I finished my soup. We talked more baseball. He asked me who would win if the Astros and the Marlins played, because they're both terrible. I told him that the Marlins had better players, with Jose Fernandez and Giancarlo Stanton, but that the Astros were doing a good job of rebuilding their farm system. Then he mentioned that he didn't want to play outfield, he wanted to be a catcher, which led to talking about the bumps and bruises catchers got, which led to talking about why Mike Matheny retired. And that led to my asking my wife, who was a Whitey Herzog-era Cardinals fan, to tell young nephew Jacob why she's mad at the team.

She leaned over, and she explained it very simply: that Jose Oquendo was one of the best players in Cardinals history, and that he's a really good coach, and that the Cardinals were supposed to make him the manager when Tony LaRussa retired.
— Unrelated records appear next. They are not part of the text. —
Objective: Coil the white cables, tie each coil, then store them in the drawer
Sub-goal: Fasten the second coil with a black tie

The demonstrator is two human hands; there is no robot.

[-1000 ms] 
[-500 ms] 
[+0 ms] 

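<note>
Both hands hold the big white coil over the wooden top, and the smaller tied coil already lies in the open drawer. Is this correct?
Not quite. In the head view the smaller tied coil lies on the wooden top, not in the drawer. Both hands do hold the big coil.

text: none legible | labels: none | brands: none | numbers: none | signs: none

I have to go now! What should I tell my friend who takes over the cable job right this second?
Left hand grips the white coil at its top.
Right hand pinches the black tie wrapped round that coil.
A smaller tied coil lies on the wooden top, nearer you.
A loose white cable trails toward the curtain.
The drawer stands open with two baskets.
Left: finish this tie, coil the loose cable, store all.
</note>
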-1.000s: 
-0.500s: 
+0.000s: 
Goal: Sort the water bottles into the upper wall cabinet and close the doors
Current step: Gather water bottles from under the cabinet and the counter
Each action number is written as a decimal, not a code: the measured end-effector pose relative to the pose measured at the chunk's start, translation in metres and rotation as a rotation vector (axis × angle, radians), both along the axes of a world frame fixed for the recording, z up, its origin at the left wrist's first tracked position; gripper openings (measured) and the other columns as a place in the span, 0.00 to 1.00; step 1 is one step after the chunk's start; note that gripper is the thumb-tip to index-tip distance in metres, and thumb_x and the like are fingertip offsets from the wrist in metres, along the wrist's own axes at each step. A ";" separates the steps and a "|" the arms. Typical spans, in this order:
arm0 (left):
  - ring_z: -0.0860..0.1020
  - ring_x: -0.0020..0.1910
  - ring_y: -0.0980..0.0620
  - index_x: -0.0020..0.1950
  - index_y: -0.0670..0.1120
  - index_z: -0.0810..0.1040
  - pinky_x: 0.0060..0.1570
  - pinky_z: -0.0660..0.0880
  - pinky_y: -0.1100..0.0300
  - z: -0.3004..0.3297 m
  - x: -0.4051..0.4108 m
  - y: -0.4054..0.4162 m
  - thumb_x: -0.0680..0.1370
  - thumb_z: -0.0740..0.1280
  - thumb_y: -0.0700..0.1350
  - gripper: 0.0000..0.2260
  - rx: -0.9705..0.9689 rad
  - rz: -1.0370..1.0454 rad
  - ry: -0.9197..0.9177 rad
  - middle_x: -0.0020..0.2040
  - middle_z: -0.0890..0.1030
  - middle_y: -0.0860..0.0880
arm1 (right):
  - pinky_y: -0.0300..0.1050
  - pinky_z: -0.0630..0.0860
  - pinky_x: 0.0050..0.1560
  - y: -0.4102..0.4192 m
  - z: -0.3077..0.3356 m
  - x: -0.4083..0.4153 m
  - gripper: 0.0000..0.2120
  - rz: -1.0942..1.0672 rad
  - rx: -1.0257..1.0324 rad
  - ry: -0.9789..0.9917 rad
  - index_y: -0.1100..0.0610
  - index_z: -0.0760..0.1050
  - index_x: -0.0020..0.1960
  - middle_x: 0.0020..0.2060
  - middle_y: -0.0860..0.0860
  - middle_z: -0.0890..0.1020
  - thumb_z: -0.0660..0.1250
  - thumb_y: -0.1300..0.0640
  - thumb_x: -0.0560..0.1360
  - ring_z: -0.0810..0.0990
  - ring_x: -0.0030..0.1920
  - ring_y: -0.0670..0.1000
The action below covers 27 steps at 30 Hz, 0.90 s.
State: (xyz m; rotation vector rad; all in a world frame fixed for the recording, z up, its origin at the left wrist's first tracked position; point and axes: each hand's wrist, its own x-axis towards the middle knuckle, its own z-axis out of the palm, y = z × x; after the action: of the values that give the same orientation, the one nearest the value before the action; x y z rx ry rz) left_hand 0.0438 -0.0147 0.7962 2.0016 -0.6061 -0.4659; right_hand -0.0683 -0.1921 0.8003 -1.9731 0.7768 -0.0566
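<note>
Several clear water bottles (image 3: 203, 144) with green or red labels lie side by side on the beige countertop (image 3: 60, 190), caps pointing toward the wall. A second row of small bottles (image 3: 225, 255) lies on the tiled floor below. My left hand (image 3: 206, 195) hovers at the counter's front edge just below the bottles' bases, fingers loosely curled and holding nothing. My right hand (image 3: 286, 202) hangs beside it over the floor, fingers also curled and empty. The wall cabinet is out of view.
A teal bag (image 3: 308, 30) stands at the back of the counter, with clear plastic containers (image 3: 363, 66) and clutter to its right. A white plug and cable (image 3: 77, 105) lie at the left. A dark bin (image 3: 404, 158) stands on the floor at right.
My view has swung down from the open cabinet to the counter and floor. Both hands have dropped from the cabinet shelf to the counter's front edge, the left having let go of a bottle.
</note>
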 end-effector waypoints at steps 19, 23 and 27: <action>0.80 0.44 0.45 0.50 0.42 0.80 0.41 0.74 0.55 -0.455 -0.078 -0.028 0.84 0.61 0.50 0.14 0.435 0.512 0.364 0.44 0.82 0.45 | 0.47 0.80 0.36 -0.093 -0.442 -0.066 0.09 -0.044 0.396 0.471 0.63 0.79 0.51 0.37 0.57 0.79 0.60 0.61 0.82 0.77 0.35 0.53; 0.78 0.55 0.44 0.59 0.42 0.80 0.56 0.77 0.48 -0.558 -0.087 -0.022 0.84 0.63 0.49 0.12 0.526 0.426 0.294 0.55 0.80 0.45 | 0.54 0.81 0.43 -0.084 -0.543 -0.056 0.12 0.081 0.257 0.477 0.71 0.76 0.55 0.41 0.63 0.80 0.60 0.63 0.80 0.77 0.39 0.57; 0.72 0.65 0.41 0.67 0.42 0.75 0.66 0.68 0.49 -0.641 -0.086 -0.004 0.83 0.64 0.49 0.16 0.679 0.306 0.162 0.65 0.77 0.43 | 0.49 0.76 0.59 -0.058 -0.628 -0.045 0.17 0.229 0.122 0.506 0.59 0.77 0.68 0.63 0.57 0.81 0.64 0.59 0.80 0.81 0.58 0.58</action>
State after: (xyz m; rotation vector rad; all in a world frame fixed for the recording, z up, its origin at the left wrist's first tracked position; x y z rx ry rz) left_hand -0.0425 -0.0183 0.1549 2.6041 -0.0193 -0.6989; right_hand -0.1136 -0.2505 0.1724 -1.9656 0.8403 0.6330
Instead, they hired Mike Matheny, and she was so mad at them she wasn't a fan any more.

Then we argued a bit over whether he'd ever played all 9 positions in one game (he hadn't, which my wife got right) and the salads came, and my nephew, after trying a piece of lettuce swimming in ranch dressing, decided he didn't want salad, either. Instead, he asked me, "When you're done, can we talk more baseball?"

So I ate some of my salad and then we talked about the 3000 hit club, and he was appalled that Big Papi wasn't a member when Derek Jeter was. Jacob is, as you might have guessed, a bit of a Red Sox fan. He also likes the Mets, which means 1986 would have been hard on him. So I pulled up the list of 3000 hit club members on my iPhone, and he saw names like Kaline and Clemente, which I think are good for a young baseball fan to see. Then he wanted to know about standings, so I clicked over to that page, and he started speculating about the Mets' chances of catching the Nationals in the NL East and if the Orioles were going to make the playoffs, because they had Chris Davis and Manny Machado. I tried to explain how last year the Orioles were 29-9 in one run games, and that it wasn't the sort of thing you could do every year. Start them with the sabermetrics early, and you've got them for life, right? Or at least until Harold Reynolds starts talking on the teevee.

Right about then was when the chef started doing things like making volcanoes out of onions and actually serving food that Jacob would eat - grilled mushrooms and onions, yes; grilled shrimp, double yes - and conversation got sidetracked for a while. Other things were discussed. My sister's order somehow got skipped, and the immensely apologetic chef ran back into the kitchen to prepare it for her. Balloons were acquired by the kids and, inevitably, floated up to the ceiling. It was a good dinner, and nobody talked about the elephant in the room. We talked baseball instead.

Monday is the surgery. My nephew is 10. I don't know how much he knows about what his mom is going through, and what he's facing. Hell, I don't know how much I know, but I know I'm scared. I mean, she may have hit me with a pinewood derby car, but she's my sister. And Monday's going to happen. My nephew could have been angry. He could have been sad. He could have been a lot of things, and he would have been perfectly justified in any one of them.

Instead, he wanted to talk baseball. And for that, I am grateful.








ADDENDUM: I am very pleased to report that my sister is now out of surgery and is resting comfortably.